COPY package.json yarn.lock ./
RUN yarn install
FROM mhart/alpine-node:10
RUN apk add --no-cache udev
WORKDIR /app
COPY --from=0 /app/node_modules ./node_modules
COPY . .
RUN yarn run build
RUN mkdir ./logs/
ENV NODE_ENV production
CMD ["node", "./dist/index.js"]
.dockerignore
node_modules
/build
.DS_Store
.env.local
.env.development.local
.env.test.local
.env.production.local
npm-debug.log*
yarn-debug.log*
yarn-error.log*
/logs
/tests
/testlogs
/dist
/ota
.vscode
.git
EDIT + Temporary solution
We ended up doing a self hosted build agent, it's a bit more expensive, but we get much faster build time and correct cache for each operation.
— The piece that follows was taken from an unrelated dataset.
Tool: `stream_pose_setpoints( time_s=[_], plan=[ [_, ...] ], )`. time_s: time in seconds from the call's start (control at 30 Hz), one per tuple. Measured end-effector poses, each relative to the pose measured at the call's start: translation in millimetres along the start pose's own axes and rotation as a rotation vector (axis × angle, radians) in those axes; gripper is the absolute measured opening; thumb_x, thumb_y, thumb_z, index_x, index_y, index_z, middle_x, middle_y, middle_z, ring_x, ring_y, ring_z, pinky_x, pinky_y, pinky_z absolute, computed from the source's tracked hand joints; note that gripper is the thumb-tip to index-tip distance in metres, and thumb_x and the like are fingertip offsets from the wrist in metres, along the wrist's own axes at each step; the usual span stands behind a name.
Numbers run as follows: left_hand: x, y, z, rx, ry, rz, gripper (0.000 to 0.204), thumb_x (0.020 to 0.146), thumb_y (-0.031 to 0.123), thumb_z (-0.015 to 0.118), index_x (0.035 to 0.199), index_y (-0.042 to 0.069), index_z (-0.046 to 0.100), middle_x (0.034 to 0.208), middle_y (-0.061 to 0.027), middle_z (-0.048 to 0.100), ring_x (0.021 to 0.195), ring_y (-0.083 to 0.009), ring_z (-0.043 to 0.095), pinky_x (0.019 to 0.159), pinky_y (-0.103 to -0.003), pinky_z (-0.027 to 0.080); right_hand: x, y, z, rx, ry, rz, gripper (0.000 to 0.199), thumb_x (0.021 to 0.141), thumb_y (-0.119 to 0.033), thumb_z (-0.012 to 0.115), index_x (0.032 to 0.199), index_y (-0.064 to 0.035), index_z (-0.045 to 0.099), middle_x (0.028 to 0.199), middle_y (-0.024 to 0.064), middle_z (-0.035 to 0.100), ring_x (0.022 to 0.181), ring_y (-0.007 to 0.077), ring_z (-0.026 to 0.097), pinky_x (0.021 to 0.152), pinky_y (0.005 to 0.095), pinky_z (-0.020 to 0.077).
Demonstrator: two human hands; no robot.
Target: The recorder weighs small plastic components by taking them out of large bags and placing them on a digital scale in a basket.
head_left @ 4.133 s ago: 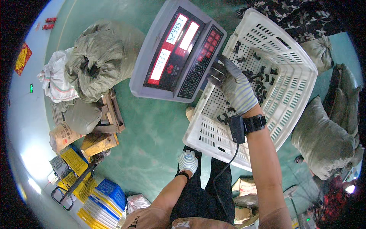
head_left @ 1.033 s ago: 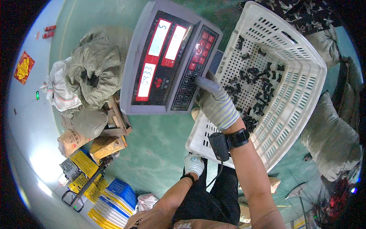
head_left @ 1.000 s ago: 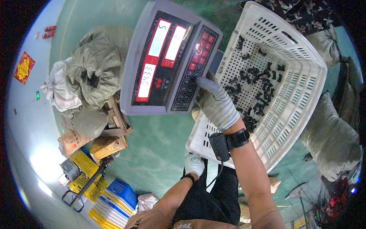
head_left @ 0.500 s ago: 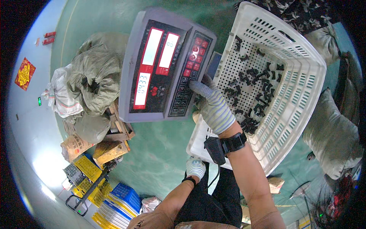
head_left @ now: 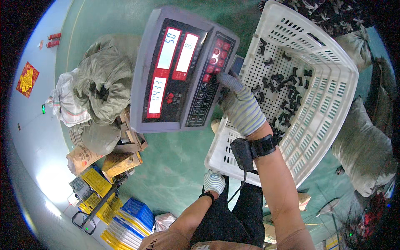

And most importantly we got much smaller download sizes.
I'm not sure why the docker build gives a new hash each time we run a build on each operation.
Build time would still be slow if the hash were the same because azure build agents starts with a clean machine each time.